Hospital staff spend a significant amount of time working to protect patients from acquiring infections while they are being cared for in the hospital. They employ various methods from hand hygiene to isolation rooms to rigorous environmental sanitation. Despite these efforts, hospital-onset infections still occur — the most common of which is caused by the bacterium Clostridioides difficile, or C. diff, the culprit of almost half a million infections in the U.S. each year.
Surprising findings from a new study in Nature Medicine suggest that the burden of C. diff infection may be less a matter of hospital transmission and more a result of characteristics associated with the patients themselves.
The study team, led by Evan Snitkin, Ph.D. and Vincent Young, M.D., Ph.D., both members of the Departments of Microbiology & Immunology and Internal Medicine/Infectious Diseases at University of Michigan Medical School and Mary Hayden, M.D. of Rush University Medical Center, leveraged ongoing epidemiological studies focused on hospital-acquired infections that enabled them to analyze daily fecal samples from every patient within the intensive care unit at Rush University Medical Center over a nine-month period.
Arianna Miles-Jay, a postdoctoral fellow in Dr.

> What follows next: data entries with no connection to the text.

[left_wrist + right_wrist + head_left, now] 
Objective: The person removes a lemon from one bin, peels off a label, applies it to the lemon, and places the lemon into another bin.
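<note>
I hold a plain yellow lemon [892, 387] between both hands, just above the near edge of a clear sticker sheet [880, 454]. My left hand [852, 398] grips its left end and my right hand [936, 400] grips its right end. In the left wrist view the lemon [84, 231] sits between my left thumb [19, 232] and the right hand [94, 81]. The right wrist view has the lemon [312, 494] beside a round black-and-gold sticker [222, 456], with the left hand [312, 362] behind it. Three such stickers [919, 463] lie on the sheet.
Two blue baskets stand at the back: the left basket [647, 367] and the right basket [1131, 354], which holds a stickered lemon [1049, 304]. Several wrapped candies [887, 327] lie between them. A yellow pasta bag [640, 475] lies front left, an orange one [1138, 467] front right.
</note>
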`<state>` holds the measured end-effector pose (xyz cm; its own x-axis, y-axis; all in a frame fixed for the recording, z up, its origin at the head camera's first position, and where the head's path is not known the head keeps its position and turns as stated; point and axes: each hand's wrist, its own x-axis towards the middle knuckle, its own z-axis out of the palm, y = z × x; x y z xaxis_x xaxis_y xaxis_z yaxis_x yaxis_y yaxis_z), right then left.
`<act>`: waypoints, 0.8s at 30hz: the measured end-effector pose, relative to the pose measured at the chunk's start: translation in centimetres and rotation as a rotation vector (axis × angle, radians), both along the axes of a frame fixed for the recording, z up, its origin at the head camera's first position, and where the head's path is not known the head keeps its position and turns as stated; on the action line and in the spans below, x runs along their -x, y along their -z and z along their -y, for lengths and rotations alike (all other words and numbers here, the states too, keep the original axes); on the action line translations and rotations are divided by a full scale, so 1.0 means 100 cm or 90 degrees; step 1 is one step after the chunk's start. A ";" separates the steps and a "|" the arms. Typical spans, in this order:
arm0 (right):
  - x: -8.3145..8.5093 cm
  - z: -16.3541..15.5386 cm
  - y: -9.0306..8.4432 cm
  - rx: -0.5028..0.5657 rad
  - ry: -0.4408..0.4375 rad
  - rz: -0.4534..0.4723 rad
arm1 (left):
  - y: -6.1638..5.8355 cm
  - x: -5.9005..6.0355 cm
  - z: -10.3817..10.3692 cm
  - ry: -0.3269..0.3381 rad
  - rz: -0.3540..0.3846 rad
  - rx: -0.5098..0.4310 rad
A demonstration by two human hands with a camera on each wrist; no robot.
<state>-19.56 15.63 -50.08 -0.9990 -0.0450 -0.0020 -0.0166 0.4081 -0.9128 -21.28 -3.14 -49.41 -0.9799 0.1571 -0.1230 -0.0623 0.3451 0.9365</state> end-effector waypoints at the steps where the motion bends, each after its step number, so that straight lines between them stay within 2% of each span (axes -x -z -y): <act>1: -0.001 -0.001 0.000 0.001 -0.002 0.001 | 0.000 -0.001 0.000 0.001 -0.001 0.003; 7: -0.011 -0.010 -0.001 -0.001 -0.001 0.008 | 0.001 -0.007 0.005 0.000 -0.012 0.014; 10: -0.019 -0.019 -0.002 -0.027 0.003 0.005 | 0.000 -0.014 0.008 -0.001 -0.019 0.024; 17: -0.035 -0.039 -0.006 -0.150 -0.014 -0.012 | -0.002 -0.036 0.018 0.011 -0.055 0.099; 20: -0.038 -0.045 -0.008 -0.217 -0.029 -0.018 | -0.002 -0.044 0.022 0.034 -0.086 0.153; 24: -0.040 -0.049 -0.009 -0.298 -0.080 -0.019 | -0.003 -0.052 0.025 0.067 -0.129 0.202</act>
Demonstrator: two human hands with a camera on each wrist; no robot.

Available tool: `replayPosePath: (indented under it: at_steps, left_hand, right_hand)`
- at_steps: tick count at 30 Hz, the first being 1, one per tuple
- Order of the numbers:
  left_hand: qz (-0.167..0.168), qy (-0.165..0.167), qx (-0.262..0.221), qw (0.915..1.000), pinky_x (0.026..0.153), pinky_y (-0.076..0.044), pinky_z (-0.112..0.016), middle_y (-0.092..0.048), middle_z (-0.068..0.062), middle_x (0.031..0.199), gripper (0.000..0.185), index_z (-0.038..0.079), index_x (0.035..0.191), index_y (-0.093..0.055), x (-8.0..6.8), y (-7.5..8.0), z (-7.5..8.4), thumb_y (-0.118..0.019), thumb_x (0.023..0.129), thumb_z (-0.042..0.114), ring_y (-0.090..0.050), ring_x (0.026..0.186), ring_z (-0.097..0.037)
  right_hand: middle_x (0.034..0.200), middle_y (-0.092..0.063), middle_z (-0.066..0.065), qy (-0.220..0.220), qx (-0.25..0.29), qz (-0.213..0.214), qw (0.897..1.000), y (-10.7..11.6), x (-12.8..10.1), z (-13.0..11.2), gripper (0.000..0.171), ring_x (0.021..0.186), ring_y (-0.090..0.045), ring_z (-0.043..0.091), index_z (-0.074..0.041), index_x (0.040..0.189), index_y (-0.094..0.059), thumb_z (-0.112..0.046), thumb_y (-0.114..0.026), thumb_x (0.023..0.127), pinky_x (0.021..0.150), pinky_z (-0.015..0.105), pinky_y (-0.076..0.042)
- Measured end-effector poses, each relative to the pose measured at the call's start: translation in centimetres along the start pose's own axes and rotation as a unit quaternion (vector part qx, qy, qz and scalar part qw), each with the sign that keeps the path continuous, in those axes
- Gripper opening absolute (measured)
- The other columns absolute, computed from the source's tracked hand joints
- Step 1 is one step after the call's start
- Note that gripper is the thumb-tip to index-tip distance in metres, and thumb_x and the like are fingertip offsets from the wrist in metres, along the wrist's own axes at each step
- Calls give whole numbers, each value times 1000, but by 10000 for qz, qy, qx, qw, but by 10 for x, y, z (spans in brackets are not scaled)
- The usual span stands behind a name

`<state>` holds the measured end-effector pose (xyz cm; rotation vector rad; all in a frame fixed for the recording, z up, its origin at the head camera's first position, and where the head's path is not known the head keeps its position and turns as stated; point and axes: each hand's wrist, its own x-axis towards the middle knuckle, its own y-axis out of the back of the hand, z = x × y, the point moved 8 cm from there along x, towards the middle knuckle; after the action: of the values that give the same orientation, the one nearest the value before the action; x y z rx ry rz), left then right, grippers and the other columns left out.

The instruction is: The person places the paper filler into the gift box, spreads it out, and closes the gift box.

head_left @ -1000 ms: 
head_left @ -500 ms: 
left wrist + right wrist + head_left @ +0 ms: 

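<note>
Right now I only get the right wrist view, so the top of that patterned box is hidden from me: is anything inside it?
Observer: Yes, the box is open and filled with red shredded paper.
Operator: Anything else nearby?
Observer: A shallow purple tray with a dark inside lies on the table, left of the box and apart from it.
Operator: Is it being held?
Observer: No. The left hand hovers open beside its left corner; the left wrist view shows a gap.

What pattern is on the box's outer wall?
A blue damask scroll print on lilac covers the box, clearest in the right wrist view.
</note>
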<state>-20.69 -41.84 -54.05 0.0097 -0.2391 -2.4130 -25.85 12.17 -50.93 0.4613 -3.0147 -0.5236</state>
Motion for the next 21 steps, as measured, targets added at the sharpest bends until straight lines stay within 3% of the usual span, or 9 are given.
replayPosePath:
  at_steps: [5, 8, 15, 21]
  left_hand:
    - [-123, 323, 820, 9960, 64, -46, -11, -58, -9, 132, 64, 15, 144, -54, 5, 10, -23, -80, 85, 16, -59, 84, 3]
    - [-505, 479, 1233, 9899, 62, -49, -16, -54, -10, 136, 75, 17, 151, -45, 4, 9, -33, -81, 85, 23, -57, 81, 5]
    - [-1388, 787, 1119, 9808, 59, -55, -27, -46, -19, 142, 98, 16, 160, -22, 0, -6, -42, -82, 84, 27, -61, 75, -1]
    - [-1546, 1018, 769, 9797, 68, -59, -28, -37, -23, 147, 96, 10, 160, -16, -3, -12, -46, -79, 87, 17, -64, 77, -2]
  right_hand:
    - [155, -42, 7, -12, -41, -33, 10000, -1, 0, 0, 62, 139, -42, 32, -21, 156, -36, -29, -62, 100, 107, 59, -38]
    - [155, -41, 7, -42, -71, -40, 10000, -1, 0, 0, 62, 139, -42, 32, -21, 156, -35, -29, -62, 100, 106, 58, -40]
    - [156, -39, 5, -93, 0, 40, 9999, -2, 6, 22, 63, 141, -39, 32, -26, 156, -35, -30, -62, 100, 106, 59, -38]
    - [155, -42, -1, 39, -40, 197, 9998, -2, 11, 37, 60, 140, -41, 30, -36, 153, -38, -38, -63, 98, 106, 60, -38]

Snitkin’s lab, analyzed the over 1,100 patients in the study, and found that a little over 9% were colonized with C. diff. Using whole genome sequencing at U-M of 425 C. difficile strains isolated from nearly 4000 fecal specimens, she compared the strains to each other to analyze spread.
“By systematically culturing every patient, we thought we could understand how transmission was happening. The surprise was that, based on the genomics, there was very little transmission.”
Essentially, there was very little evidence that the strains of C. diff from one patient to the next were the same, which would imply in-hospital acquisition. In fact, there were only six genomically supported transmissions over the study period. Instead, people who were already colonized were at greater risk of transitioning to infection.
“Something happened to these patients that we still don’t understand to trigger the transition from C. diff hanging out in the gut to the organism causing diarrhea and the other complications resulting from infection,” said Snitkin.